5. Drain the pasta and rinse it well under cold running water. Drain and then add the peanut sauce, tossing to coat. Add the prepared vegetables, stir, and place in the fridge to chill, about 20 minutes.
6. If using chicken, heat 1 tbsp. of vegetable oil in a heavy skillet set over a medium flame. Add the chicken and cook, stirring, about 6 - 8 minutes. Spread out on a plate to cool.
7. Serve noodles in bowls, adding chicken, if using, and garnishing with torn cilantro leaves, chopped scallions, and chopped salted peanuts.

Sunday, March 1, 2009

Calamarata

At a glance, the word in the title of this post might appear to be another invented portmanteau à la caponatatouille, suggesting some magical combination of calamari and kalamata olives: a Mediterranean pairing that, indeed, sounds highly appealing. In fact, calamarata refers to a pasta shape seldom seen outside Italy. Large, thick, and hollow, like a magnified version of ziti, calamarata resembles tubular slices of squid. Attending a fancy foods show a few months back, I was lucky enough to get my hands on a pound of the beautiful imported pasta featured on the website above, and I'd been keeping it in mind for a special occasion. That occasion presented itself last night, when my friends Kate and Andrea stopped by for a long-overdue visit.

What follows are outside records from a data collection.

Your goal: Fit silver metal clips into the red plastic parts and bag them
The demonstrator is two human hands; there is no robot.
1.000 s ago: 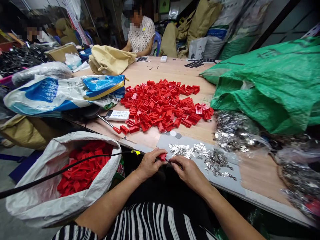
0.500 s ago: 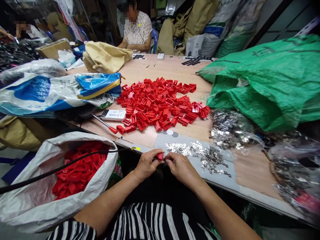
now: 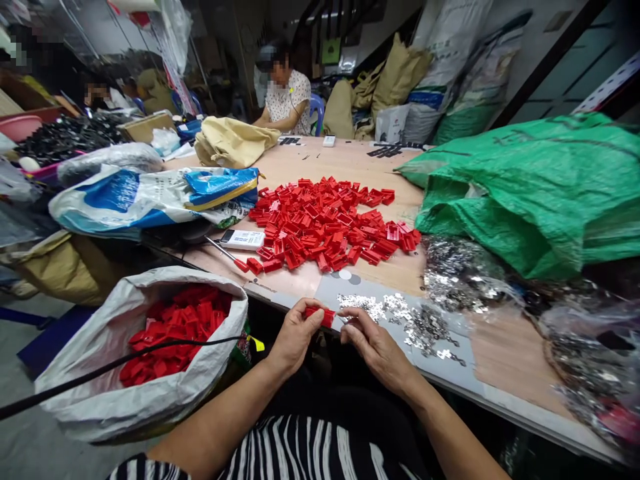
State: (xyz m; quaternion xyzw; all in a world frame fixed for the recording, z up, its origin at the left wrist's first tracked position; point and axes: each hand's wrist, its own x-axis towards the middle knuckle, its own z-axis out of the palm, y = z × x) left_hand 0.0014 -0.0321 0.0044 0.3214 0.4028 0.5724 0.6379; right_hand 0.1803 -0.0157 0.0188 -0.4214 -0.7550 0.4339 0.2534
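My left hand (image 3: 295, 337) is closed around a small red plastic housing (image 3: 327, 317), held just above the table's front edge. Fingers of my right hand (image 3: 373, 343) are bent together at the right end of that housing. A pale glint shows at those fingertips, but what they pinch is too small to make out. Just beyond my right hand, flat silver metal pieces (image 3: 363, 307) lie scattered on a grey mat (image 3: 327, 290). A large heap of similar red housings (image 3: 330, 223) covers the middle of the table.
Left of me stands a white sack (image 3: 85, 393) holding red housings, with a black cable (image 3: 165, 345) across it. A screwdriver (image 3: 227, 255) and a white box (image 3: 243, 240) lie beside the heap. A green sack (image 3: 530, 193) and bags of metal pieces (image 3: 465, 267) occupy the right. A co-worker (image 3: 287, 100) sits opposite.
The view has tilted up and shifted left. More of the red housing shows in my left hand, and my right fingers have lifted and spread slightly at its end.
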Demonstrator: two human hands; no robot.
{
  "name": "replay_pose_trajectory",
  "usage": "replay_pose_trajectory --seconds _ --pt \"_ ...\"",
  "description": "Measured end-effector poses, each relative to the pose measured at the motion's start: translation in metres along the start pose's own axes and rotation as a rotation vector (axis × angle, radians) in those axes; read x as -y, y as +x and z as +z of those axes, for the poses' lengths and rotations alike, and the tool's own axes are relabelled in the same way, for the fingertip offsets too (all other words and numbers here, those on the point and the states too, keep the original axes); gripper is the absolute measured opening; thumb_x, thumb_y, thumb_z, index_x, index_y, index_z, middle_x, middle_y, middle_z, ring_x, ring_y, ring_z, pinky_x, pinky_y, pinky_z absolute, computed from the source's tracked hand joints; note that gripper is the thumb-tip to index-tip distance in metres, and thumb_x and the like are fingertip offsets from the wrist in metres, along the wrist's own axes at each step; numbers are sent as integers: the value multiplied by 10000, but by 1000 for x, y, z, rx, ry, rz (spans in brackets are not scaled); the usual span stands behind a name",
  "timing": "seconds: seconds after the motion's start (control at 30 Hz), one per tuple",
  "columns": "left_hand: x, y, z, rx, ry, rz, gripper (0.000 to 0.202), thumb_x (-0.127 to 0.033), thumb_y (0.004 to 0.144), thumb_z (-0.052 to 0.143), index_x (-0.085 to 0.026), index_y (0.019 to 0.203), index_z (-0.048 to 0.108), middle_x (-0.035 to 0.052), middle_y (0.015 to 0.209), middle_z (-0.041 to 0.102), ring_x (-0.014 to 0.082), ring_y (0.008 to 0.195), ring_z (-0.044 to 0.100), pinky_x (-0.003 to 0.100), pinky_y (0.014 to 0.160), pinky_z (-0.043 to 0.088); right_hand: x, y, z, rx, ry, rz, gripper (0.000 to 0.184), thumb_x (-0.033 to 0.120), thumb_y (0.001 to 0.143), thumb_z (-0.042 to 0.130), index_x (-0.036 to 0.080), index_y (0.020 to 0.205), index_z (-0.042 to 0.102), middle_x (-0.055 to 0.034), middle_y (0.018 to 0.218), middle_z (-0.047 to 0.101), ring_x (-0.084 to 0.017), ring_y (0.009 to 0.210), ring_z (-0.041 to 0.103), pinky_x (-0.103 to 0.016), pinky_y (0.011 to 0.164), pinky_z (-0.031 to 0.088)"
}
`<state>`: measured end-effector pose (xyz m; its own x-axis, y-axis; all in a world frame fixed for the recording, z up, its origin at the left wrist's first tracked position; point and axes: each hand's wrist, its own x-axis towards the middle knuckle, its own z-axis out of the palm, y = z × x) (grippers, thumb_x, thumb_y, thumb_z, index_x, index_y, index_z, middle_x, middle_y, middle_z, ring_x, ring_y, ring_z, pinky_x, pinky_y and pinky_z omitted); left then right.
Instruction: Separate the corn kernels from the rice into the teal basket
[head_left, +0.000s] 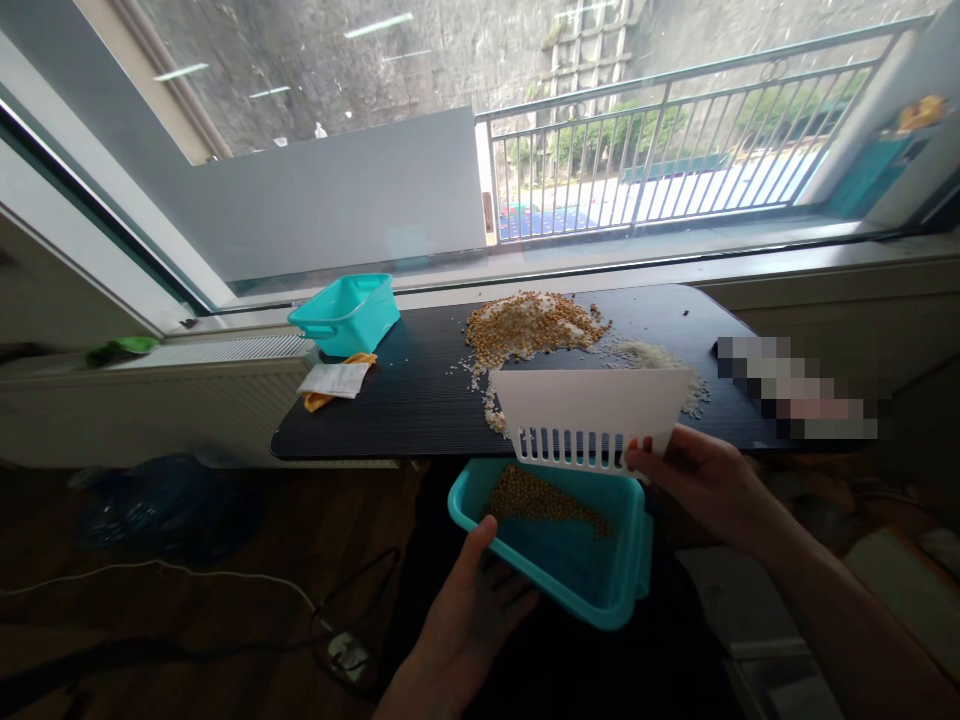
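Note:
My left hand [476,605] grips the near-left side of a turquoise plastic basin [551,583], thumb at the rim and fingers beneath. Tan, bean-like grains [536,497] lie along the basin's far side. In my right hand [701,475] is a white flat plastic piece [592,400] with a row of slots along its lower edge, pinched at its right end. It stands tilted over the basin's far rim, at the table's front edge. Behind it a heap of the same tan grains mixed with white rice-like grains [529,325] rests on the dark table [420,400].
A second turquoise basin [356,315] stands at the table's back left, by a paper [335,379] over something orange. White grains [649,355] lie scattered right of the heap. A blurred-out object [795,390] is at the right edge. A cable [225,573] crosses the floor.

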<state>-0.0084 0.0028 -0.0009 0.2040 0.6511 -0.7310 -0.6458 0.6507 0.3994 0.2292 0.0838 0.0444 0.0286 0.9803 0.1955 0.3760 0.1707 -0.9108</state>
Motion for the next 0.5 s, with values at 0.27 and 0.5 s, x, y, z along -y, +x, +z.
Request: replay_pose_trajectory --seconds 0.27,0.5 --pt "1 1 -2 1 -8 10 617 -495 843 575 -126 1330 491 161 1236 638 278 1040 649 404 968 462 4 7 0 -163 51 70 403 582 560 764 212 666 644 -34 628 667 -203 600 621 -336 586 547" --pt "1 0 -2 1 -5 11 605 -494 846 569 -130 1325 501 160 1266 622 273 1040 644 395 960 463 2 14 6 -140 45 53 275 475 602 744 222 641 646 -17 623 663 -170 575 604 -282 556 529"
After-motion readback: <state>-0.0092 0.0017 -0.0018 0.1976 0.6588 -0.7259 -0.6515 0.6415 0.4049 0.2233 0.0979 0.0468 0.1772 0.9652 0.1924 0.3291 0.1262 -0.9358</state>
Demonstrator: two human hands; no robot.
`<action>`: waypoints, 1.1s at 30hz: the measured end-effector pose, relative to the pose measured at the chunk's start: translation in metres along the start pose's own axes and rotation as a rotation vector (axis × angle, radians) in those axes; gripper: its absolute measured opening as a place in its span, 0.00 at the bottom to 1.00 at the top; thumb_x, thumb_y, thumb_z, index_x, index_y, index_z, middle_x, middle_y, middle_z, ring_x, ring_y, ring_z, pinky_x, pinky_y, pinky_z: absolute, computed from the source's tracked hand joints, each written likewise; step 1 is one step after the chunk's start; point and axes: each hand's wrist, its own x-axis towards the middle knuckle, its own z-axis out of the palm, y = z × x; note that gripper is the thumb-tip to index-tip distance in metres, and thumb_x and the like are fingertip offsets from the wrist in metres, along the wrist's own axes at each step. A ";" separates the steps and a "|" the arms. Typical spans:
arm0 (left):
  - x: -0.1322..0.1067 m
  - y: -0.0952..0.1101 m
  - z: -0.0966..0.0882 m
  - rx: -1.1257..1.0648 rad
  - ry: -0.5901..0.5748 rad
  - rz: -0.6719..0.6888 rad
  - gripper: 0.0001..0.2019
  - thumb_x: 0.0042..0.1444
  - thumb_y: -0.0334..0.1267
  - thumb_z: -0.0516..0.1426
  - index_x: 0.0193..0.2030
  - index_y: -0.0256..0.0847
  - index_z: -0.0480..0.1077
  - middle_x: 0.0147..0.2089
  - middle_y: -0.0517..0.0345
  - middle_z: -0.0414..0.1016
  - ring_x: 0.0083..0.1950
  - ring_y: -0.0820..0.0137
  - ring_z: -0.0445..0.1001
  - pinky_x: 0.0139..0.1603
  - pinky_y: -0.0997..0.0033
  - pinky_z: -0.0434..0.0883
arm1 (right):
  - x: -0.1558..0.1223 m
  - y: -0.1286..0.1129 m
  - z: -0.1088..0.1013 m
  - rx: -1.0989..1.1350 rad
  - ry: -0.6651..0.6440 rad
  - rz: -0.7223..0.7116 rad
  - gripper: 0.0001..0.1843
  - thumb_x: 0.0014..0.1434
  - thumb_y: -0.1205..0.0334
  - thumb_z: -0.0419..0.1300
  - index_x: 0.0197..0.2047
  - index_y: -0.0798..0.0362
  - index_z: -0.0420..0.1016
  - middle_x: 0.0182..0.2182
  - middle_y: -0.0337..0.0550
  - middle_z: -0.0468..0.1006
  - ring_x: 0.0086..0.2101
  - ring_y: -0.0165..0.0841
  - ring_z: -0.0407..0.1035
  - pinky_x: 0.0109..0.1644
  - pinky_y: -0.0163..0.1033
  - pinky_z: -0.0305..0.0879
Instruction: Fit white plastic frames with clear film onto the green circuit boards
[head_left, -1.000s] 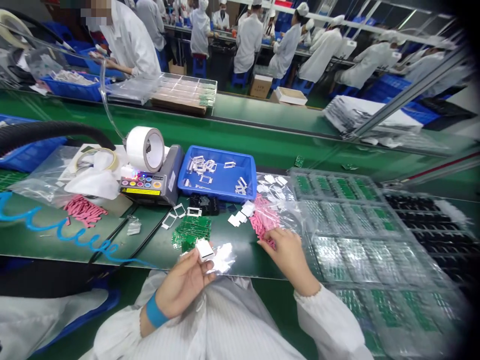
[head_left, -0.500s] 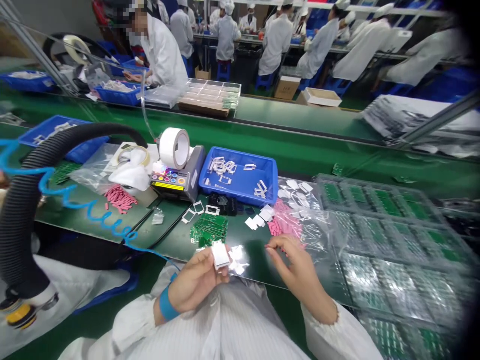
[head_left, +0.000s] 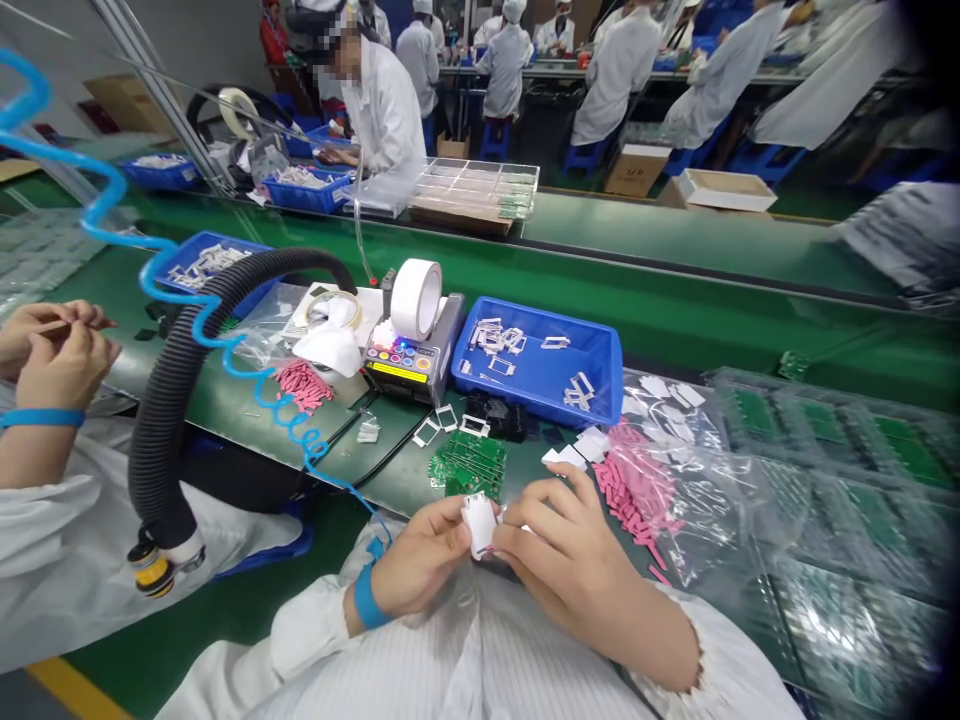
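Observation:
My left hand (head_left: 420, 560) is closed around a small white rectangular frame piece (head_left: 478, 522), held by its edges above the front of the bench. At that piece's lower right edge, my right hand (head_left: 574, 550) pinches a small pink strip (head_left: 486, 550), mostly hidden by the fingertips. Just beyond the hands lies a pile of green circuit boards (head_left: 469, 462). Right of it are flat white squares (head_left: 566, 458) and a heap of pink strips (head_left: 622, 500), partly under clear plastic. A blue band (head_left: 367, 597) circles my left wrist.
A blue tray (head_left: 540, 390) holding white frames stands behind the boards, beside a grey device (head_left: 409, 370) carrying a tape roll (head_left: 417, 298). A black hose (head_left: 169, 400) and blue coiled cord (head_left: 217, 320) hang left, near a co-worker's hands (head_left: 64, 360). Clear board trays (head_left: 810, 480) fill the right.
My right hand has moved left from beside the pink heap to the white piece, bringing the pink strip against its edge. The view has shifted left, and a co-worker's hands now show.

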 end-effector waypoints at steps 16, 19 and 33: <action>-0.003 0.008 -0.005 -0.077 0.100 0.129 0.19 0.48 0.49 0.62 0.45 0.45 0.74 0.40 0.56 0.73 0.40 0.70 0.69 0.42 0.68 0.67 | 0.007 -0.002 0.049 0.396 0.163 0.347 0.16 0.57 0.51 0.59 0.46 0.49 0.71 0.36 0.44 0.72 0.39 0.37 0.68 0.42 0.43 0.66; -0.003 0.012 -0.011 0.253 0.169 0.283 0.19 0.52 0.47 0.59 0.52 0.49 0.71 0.51 0.52 0.70 0.49 0.64 0.68 0.50 0.63 0.64 | 0.013 -0.002 0.047 0.324 0.193 0.335 0.08 0.58 0.57 0.58 0.39 0.51 0.70 0.32 0.42 0.73 0.35 0.35 0.67 0.38 0.42 0.65; -0.027 0.045 -0.052 1.269 -0.006 0.534 0.17 0.56 0.32 0.55 0.50 0.55 0.72 0.50 0.51 0.78 0.52 0.60 0.72 0.66 0.48 0.43 | 0.037 -0.003 0.051 0.244 -0.336 0.232 0.07 0.54 0.63 0.63 0.38 0.52 0.73 0.32 0.39 0.73 0.36 0.34 0.67 0.44 0.43 0.60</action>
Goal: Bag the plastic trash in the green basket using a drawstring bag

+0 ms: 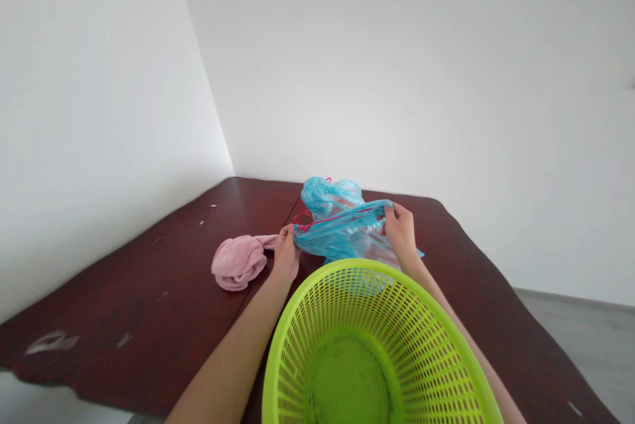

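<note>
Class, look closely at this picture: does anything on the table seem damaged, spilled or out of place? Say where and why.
The table looks damaged: pale scuffs mar its dark finish near the left edge, as if the surface were worn.

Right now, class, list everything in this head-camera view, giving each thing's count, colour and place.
wall: 2, white, behind table
table: 1, dark reddish-brown, under everything
floor: 1, grey, lower right
scraps: several, white, on table's left part
towel: 1, pink, crumpled on table
bag: 1, blue plastic with red trim, between hands
basket: 1, lime green, nearest the person
left hand: 1, at bag's left end, by towel
right hand: 1, gripping bag's right side
</note>
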Demonstrator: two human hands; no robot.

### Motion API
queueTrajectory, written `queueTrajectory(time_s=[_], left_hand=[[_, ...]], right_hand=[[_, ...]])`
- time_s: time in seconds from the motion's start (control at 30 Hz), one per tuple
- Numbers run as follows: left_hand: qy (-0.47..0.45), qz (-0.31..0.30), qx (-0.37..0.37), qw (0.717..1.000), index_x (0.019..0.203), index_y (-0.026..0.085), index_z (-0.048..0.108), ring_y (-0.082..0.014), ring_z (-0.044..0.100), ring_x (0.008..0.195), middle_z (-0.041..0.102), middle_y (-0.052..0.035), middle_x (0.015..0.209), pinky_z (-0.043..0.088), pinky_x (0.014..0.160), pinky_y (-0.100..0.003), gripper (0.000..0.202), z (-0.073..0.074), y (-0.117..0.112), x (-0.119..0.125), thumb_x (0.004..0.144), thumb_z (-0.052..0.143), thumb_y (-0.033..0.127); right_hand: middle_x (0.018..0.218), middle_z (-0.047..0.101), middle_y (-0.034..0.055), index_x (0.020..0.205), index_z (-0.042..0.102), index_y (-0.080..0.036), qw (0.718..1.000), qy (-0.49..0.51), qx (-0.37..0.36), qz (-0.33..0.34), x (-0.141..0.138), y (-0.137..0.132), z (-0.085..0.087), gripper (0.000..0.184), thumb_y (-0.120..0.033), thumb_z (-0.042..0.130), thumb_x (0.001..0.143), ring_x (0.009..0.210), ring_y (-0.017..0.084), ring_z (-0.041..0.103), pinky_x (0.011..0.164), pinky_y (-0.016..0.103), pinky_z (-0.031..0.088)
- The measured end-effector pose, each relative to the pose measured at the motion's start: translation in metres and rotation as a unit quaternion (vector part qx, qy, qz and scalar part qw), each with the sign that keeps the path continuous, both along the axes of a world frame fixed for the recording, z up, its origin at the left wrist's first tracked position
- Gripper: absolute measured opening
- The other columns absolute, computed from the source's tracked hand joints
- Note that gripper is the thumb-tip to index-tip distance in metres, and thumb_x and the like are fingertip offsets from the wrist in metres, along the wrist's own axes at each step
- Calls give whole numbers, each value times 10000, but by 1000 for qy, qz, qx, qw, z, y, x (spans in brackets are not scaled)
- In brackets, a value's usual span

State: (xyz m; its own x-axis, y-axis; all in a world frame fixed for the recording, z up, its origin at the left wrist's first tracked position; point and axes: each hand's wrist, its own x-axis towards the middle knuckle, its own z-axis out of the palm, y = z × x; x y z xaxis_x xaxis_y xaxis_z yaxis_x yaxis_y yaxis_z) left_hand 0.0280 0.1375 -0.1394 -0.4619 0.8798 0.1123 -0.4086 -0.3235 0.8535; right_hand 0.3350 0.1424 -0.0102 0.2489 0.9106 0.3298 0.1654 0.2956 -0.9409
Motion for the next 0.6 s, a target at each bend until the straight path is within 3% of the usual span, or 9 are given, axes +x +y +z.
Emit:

In order to take best advantage of the calamarata's unique shape, I wanted to prepare a thick, chunky sauce that would take refuge in the roomy cavity of each piece of pasta. Additionally, as Andrea is a vegetarian, my sauce would have to be meat-free. Eyeing a jar of white beans sitting on my counter, I decided to simmer them with some aromatic vegetables, cherry tomatoes and broth. I let this mixture bubble away slowly as my friends and I worked our way through a plate of runny French cheeses, a bowl of guacamole, and the better part of a large baguette. By the time I was ready to combine the sauce with the pasta, the white beans had become soft and creamy, and the tomatoes were slumped a
nd candy-sweet. I think that my humble, off-the-cuff creation made a perfectly respectable partner for the luxurious Italian import it found itself next to in the bowl.




Calamarata with White Beans and Cherry Tomatoes

Serves 4 - 6

1. Place 3 tbsp. of olive oil in a large, deep, heavy-bottomed pan set over medium-low heat. Add 1/2 a red onion, 1/2 a carrot, peeled, and 1 stalk of celery, all finely diced. Add 3 cloves of minced garlic, season with salt, black pepper, red pepper flakes and dried thyme, and cook until vegetables are wilted and have begun to caramelize, about 6-8 minutes.
2. Drain and rinse a 15.5 oz can of small white (canellini) beans. Add them to the pan, along with 1 pint of cherry or grape tomatoes, most halved but some left whole. Add most of a small can of vegetable or chicken broth and simmer, uncovered, until reduced by half, about 15-20 minutes.
3. In the meantime, cook one pound of calamarata, ziti, or rigatoni in heavily salted water until al dente. Combine the sauce and the pasta, garnishing with chopped fresh parsley, more olive oil, and grated cheese, if desired, and serve.